## Description of the task
Return all lines from the entries below in which the word "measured" is present.
=-=-=-=-=
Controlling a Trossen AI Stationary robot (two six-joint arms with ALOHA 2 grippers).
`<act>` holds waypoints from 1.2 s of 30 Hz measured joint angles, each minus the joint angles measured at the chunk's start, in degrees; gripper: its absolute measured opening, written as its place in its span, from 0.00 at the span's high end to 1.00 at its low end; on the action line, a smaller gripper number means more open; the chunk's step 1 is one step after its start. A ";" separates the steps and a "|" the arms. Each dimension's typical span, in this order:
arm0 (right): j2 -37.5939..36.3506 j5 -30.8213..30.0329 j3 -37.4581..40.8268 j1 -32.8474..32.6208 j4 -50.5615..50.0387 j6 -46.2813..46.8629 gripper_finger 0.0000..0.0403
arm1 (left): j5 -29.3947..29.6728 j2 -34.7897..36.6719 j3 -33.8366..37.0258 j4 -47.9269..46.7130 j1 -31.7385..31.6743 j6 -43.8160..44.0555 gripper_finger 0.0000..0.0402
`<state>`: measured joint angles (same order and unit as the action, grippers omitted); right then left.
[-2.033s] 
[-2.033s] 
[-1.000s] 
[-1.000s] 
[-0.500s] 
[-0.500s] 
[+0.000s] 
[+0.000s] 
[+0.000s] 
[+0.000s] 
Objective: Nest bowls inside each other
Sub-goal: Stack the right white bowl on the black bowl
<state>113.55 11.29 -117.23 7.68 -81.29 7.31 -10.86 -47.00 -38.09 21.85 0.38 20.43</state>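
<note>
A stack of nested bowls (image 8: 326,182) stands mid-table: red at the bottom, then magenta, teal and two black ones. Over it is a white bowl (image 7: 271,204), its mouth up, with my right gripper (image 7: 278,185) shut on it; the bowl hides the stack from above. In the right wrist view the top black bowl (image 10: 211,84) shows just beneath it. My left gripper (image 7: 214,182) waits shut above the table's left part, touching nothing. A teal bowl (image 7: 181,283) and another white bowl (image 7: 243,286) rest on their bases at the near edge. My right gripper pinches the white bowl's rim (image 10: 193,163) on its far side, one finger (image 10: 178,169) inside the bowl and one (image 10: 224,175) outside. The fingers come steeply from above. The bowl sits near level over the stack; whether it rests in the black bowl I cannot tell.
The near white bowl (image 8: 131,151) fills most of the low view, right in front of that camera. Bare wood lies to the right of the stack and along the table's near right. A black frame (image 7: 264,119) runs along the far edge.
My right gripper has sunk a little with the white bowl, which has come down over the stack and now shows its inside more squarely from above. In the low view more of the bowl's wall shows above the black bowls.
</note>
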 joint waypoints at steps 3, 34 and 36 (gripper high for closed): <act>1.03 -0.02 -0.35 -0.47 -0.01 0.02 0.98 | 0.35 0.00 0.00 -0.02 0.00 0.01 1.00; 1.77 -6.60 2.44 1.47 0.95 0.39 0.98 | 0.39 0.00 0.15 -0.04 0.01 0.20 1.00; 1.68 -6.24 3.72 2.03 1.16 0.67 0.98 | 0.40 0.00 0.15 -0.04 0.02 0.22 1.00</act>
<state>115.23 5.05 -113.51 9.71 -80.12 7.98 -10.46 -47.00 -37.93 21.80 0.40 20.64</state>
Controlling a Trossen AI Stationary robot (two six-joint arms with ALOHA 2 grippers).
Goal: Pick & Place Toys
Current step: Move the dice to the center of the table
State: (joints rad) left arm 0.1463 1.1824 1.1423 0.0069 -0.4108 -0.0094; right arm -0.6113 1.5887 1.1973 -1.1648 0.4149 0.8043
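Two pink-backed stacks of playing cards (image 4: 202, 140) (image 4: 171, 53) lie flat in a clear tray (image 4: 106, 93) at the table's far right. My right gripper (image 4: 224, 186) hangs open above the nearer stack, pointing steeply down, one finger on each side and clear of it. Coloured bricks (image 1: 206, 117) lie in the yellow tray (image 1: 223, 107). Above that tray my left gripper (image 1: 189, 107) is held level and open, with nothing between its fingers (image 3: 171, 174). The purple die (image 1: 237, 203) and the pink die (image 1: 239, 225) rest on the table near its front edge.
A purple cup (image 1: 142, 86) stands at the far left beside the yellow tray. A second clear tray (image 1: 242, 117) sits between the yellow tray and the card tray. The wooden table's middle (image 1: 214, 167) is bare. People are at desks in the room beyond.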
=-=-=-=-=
## Task response
`<act>` holds waypoints from 1.2 s of 30 Hz measured joint angles, each minus the joint angles measured at the chunk's start, in degrees; gripper: its absolute measured opening, written as its place in its span, from 0.00 at the span's high end to 1.00 at its low end; on the action line, a smaller gripper number means more open; the chunk's step 1 is one step after its start. A ";" separates the steps and a "|" the arms. Each dimension's typical span, in this order:
`<state>`: measured joint angles (same order and unit as the action, grippers omitted); right then left.

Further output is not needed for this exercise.